• _Work request_:
Among the entries below, how many lines hold "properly"? Only the number is wanted.

(Beginning of Dataset content)

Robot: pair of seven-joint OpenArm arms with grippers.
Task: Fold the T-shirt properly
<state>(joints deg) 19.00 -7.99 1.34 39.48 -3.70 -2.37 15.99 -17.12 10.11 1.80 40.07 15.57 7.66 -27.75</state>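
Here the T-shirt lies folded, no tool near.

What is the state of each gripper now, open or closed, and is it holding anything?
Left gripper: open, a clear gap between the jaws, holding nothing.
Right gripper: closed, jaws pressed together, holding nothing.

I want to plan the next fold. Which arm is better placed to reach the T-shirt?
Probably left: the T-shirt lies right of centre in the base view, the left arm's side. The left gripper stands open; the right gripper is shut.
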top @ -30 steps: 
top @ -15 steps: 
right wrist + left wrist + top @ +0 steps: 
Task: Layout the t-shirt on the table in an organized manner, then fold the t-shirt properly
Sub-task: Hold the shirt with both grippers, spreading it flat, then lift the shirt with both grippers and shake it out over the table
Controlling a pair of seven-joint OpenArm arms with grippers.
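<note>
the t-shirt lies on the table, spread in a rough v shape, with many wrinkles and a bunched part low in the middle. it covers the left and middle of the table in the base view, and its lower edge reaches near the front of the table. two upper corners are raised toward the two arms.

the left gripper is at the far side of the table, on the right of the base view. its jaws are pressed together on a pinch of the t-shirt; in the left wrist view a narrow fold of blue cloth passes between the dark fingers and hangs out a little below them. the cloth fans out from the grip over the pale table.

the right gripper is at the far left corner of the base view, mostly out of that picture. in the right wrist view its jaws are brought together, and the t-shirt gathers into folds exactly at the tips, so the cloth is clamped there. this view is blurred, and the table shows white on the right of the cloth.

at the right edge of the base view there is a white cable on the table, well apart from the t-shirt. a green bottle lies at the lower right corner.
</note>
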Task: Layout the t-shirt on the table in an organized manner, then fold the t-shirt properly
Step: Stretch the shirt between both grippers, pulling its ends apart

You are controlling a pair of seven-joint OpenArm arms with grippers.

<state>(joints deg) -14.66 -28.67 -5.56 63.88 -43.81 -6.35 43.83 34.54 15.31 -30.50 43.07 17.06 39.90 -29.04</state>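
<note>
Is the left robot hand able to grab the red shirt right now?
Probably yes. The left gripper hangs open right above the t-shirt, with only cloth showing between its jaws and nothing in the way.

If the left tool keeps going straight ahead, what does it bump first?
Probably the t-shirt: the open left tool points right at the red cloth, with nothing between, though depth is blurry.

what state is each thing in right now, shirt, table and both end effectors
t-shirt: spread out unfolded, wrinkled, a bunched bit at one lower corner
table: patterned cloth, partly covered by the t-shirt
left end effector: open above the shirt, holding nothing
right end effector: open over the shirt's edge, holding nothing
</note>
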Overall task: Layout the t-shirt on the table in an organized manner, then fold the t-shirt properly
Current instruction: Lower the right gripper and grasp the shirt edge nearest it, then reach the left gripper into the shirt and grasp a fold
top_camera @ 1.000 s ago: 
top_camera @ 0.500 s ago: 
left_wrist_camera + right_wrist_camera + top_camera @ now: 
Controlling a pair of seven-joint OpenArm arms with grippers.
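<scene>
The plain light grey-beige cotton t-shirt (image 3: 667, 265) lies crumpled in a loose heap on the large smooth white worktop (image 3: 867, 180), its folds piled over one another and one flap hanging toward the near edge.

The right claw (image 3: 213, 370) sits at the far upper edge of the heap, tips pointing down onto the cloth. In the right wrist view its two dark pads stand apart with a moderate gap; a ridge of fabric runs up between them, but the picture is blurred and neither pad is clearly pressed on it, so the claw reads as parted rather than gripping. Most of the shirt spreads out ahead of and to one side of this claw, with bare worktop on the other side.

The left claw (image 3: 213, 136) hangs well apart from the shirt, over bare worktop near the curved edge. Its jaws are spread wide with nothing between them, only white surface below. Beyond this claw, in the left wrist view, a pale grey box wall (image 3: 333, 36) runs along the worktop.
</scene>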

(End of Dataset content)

• _Expected answer_:
4